News

Policy and Legal

NAM to Congress: Allow Manufacturers to Keep Innovating

The 21st Century Cures Act of 2016 and its 2021 follow-on, Cures 2.0, are providing a pathway toward potentially groundbreaking cures and treatments—but there’s room for even more improvement in the federal government’s handling of pharmaceutical innovation, the NAM said this week.

Now, Reps. Diana DeGette (D-CO) and Larry Bucshon (R-IN) are looking to build on the legacy of these two bills.

The background: The 21st Century Cures Act, introduced in 2015 by Rep. DeGette and former Rep. Fred Upton (R-MI) and signed into law the following year, aimed to speed up the development and delivery of medical innovation.

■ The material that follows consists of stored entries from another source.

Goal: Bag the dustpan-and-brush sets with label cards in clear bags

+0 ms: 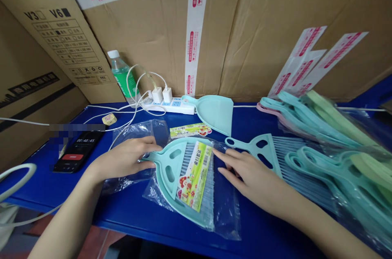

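Note:
A light-teal dustpan point(165, 202) lies on the blue table, with a small brush point(208, 185) of grey-blue bristles resting in it. My left hand point(130, 158) pinches the handle end of this set. Across the bristles lies a green-yellow label card point(199, 169) with a mushroom picture. My right hand point(241, 171) has its fingers stretched out, the index fingertip at the card's upper right corner. Clear plastic bag point(228, 214) film spreads around the set; whether the set is inside it I cannot tell.
Behind are another dustpan point(216, 112) and a loose label card point(186, 130). A separate brush point(269, 153) and several bagged dustpans point(324, 124) lie right. A power strip point(183, 107), a bottle point(124, 75), a phone point(80, 151) and cables stand left, before cardboard boxes point(153, 38).

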Demonstrator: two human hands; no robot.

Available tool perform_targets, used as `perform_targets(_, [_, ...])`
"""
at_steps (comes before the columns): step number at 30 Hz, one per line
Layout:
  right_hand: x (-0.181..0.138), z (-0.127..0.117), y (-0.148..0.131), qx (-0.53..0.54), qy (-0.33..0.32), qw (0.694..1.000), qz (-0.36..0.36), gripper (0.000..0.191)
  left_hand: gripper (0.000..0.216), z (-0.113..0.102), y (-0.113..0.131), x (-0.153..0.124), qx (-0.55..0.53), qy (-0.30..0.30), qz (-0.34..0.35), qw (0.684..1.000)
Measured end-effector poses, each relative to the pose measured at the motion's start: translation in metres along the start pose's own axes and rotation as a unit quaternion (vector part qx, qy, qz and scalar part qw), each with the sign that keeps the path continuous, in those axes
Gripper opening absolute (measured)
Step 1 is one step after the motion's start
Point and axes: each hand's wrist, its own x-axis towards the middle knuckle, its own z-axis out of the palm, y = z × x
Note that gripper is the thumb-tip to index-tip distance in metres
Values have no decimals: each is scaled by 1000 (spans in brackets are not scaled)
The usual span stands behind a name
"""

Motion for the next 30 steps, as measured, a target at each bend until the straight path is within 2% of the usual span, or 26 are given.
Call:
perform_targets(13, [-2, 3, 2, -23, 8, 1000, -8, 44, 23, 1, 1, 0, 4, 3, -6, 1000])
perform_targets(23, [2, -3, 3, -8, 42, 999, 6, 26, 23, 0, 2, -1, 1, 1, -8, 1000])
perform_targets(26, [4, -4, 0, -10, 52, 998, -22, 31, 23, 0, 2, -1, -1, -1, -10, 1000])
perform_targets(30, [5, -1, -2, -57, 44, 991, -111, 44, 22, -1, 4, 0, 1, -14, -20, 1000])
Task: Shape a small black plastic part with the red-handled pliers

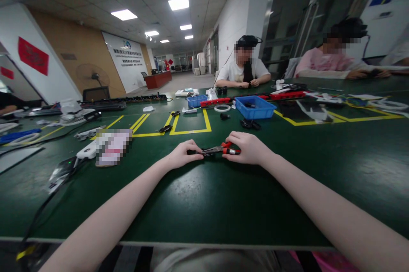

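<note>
Both of my hands meet over the middle of the green table (198, 204). My right hand (247, 147) is closed round the red handles of a pair of needle-nose pliers (213, 150), whose metal jaws point left. Pinched between the thumb and fingers of my left hand (184, 154) is a small black part (209, 154), mostly hidden by the fingers and the pliers. The plier tips reach the left fingertips and lie over the black part. Whether the jaws grip it, I cannot tell.
Beyond my hands stand a blue bin (254, 107) and a smaller blue bin (197, 101). A black cable bundle (250, 124) lies before the larger bin. On the left are a white power strip (87, 148) and a phone-like pink object (114, 147). Two people sit across the table.
</note>
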Available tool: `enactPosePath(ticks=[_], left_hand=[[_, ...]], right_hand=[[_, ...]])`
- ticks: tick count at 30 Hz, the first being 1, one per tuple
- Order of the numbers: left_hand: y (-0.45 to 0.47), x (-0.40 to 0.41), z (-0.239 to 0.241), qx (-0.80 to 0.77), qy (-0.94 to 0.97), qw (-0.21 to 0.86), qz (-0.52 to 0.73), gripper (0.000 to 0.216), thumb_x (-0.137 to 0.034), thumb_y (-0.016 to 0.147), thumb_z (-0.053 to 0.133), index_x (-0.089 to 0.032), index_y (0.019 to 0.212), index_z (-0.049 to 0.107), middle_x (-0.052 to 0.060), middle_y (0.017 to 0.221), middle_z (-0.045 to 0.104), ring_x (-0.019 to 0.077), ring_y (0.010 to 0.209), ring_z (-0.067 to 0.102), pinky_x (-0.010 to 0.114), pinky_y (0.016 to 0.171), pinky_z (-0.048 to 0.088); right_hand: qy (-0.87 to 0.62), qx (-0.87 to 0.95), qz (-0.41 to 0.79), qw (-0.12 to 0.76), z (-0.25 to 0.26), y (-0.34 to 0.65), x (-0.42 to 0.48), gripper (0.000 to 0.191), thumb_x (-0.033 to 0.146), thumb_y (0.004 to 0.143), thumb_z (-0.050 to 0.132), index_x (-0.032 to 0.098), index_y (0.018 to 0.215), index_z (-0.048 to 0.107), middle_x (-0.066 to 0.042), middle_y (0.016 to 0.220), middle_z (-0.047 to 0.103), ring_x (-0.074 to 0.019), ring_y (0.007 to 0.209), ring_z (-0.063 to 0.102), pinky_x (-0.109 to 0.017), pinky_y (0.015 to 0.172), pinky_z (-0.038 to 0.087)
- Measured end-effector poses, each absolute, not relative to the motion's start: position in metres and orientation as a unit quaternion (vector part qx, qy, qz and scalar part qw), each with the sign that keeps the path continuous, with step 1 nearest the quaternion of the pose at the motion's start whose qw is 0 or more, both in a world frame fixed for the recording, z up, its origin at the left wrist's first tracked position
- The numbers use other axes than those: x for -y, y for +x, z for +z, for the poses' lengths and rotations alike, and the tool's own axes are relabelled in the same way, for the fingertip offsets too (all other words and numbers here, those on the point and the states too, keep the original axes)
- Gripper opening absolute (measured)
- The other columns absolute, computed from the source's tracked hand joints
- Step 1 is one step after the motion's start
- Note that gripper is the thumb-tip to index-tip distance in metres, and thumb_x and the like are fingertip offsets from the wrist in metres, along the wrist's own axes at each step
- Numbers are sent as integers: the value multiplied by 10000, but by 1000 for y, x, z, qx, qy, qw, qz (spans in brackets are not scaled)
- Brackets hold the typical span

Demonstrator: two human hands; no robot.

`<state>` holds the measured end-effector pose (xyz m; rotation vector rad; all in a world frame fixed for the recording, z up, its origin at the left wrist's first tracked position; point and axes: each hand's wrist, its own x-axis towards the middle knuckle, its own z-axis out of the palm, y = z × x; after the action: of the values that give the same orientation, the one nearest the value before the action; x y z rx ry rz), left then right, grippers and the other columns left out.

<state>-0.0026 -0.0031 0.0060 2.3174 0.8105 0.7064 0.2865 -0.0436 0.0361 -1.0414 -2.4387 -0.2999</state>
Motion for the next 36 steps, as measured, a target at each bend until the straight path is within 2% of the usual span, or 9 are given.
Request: enactPosePath(ticks=[14, 20, 24, 28, 36], left_hand=[[-1, 8, 9, -311, 860, 299, 271, 236, -350, 862, 717, -201, 1039, 763, 55, 972, 615, 186, 934, 623, 332, 927, 470], [0, 10, 12, -319, 866, 266, 278, 291, -325, 855, 729, -179, 1106, 731, 67, 1008, 647, 194, 945, 631, 319, 875, 486], [0, 12, 15, -316, 881, 220, 276, 242, -318, 851, 731, -171, 1043, 742, 66, 998, 663, 190, 912, 644, 312, 836, 505], [0, 11, 15, -289, 896, 190, 280, 152, -281, 854, 728, -170, 954, 759, 62, 975, 671, 183, 903, 661, 319, 869, 518], [0, 13, 15, -284, 898, 182, 282, 143, -271, 865, 716, -175, 965, 750, 76, 1030, 693, 195, 951, 675, 344, 920, 524]], right_hand=[[-410, 864, -75, 282, 35, 288, 45, 316, 500, 816, 644, 199, 912, 630, -64, 936, 656, -199, 790, 641, -298, 672, 477], [-411, 864, -77, 279, 34, 289, 43, 350, 521, 823, 623, 187, 929, 635, -75, 943, 659, -211, 788, 647, -314, 672, 488], [-400, 869, -81, 280, 33, 288, 42, 359, 528, 828, 613, 188, 942, 638, -78, 951, 661, -211, 795, 648, -317, 677, 495], [-400, 869, -92, 277, 33, 288, 40, 373, 535, 835, 607, 185, 956, 645, -83, 960, 666, -217, 801, 652, -323, 678, 502], [-404, 849, -126, 318, 34, 290, 42, 390, 520, 835, 627, 166, 994, 667, -100, 995, 680, -236, 837, 661, -350, 727, 516]])
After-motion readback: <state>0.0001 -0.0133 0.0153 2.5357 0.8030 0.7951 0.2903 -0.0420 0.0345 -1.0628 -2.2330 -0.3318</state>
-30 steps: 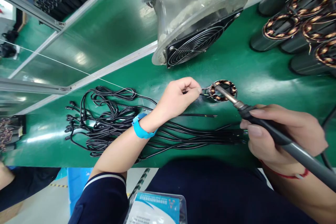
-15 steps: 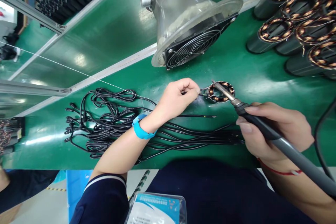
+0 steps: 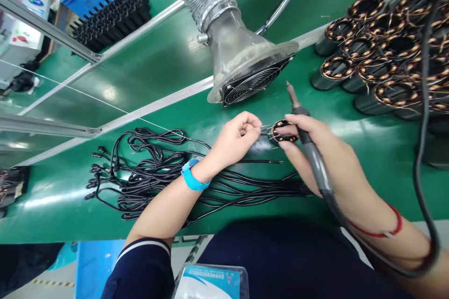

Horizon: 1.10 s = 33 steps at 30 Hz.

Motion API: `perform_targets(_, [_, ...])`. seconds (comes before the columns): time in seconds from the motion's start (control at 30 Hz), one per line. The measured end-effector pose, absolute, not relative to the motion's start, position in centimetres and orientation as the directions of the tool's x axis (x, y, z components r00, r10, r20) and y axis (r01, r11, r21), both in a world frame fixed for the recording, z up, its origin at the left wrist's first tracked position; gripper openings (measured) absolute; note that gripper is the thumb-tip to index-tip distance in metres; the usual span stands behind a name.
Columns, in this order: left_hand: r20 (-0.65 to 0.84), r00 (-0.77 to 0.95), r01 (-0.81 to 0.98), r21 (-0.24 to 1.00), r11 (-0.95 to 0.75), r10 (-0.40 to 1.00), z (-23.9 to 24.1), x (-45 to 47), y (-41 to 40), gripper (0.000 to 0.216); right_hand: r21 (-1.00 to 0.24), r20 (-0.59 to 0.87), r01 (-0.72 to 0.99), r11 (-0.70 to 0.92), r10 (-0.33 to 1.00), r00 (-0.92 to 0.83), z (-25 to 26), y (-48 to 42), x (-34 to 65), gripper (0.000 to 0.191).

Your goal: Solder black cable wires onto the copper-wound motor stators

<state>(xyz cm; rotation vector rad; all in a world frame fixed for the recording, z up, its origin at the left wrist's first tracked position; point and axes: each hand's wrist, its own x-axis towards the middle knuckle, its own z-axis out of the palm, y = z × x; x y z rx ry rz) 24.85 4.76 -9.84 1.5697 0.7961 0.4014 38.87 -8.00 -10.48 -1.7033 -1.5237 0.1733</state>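
Note:
My right hand (image 3: 326, 159) holds a soldering iron (image 3: 310, 149) with its bare tip pointing up and away from the work. Thumb and forefinger of that same hand also grip a small motor stator (image 3: 286, 136) with copper windings and a dark body. Just left of the stator, my left hand (image 3: 238, 138) is closed in a pinch on a thin solder wire (image 3: 164, 128), whose end sticks out toward the stator. Short leads reach from the stator's left side toward my left fingers; how they join is too small to tell.
A bundle of black power cords (image 3: 147, 177) lies under my left forearm. Above the work hangs a fume extractor hood (image 3: 252, 65) with a fan grille. Many wound stators (image 3: 375, 70) stand at the right. The iron's cord (image 3: 421, 149) loops along the right side.
The soldering iron has lifted off the stator and swung upright in my right hand. My right thumb and forefinger have moved left and taken hold of the stator. My left hand keeps its pinch.

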Motion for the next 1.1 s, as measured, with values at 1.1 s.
perform_targets(1.1, [-0.036, 0.765, 0.318, 0.889, -0.329, 0.643, -9.7, 24.0, 3.6, 0.018, -0.638, 0.714, 0.629, 0.444, 0.648, 0.266, -13.6, -11.8, 39.6, 0.027])
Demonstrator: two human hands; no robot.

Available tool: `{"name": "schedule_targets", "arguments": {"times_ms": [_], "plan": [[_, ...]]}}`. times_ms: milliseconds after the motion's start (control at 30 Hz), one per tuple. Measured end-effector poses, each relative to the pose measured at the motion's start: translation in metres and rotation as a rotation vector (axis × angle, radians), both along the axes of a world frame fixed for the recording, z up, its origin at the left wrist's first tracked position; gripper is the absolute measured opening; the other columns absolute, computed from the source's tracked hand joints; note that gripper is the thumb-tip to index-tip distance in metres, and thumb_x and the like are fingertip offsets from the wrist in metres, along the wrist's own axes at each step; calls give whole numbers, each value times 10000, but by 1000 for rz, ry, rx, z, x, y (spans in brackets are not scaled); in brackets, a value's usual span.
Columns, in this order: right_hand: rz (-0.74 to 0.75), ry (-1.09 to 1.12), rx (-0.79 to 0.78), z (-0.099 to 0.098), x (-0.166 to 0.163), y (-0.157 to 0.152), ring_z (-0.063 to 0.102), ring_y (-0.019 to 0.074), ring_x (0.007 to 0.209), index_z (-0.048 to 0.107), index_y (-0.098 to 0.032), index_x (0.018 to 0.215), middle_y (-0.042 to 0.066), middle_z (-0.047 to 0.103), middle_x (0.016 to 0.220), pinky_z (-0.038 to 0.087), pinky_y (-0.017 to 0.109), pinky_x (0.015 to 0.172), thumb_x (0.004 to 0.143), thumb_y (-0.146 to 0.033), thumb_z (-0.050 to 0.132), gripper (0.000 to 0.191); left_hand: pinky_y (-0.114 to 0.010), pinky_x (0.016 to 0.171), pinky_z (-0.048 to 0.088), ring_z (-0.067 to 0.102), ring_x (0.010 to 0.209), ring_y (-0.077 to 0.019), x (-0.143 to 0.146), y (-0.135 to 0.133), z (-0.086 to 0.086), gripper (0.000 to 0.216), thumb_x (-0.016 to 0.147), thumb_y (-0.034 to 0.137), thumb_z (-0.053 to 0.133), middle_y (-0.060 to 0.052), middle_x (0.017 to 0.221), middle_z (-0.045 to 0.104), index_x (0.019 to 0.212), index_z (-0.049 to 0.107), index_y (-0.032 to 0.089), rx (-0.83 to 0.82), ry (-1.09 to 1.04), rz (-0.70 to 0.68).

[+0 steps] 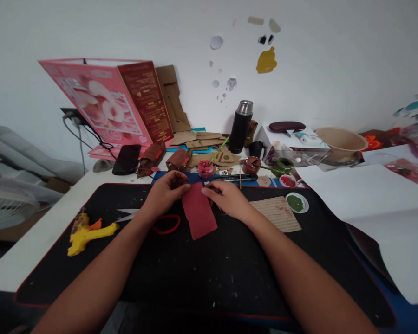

  • The 2016 measure “ensured that federal agencies like the [Food and Drug Administration], the Centers for Medicare & Medicaid Services and the National Institutes of Health had the tools they needed to keep pace with and adapt to the tremendous advances being made by biopharmaceutical and medical device manufacturers,” said NAM Vice President of Domestic Policy Charles Crain.
  • Cures 2.0, passed after the global pandemic, created the Advanced Research Projects Agency for Health, “a home within the federal government for high-risk, high-reward medical research.”

New medical advances: The face of medical innovation “has changed dramatically” in the past eight years, Crain pointed out, as we’ve seen the first-ever federal approval of gene therapy and the development of vaccines using mRNA technology.

What’s needed: The new landscape necessitates more congressional action, Crain went on, including:

  • Continuing to embrace the new technologies that emerged from the COVID-19 pandemic like mRNA and other innovations;
  • Modernizing federal agencies such as the FDA to keep up with these innovations; and
  • “[E]nsuring the government’s processes for reviewing and approving new treatments are as innovative as the treatments themselves.”

Why it’s important: Biopharmaceutical manufacturers are economic powerhouses. In 2021, they:

  • Accounted for $355 billion in value-added output to the U.S. economy;
  • Contributed a total of nearly 1.5 million direct and indirect jobs; and
  • Contributed $147 billion in labor income.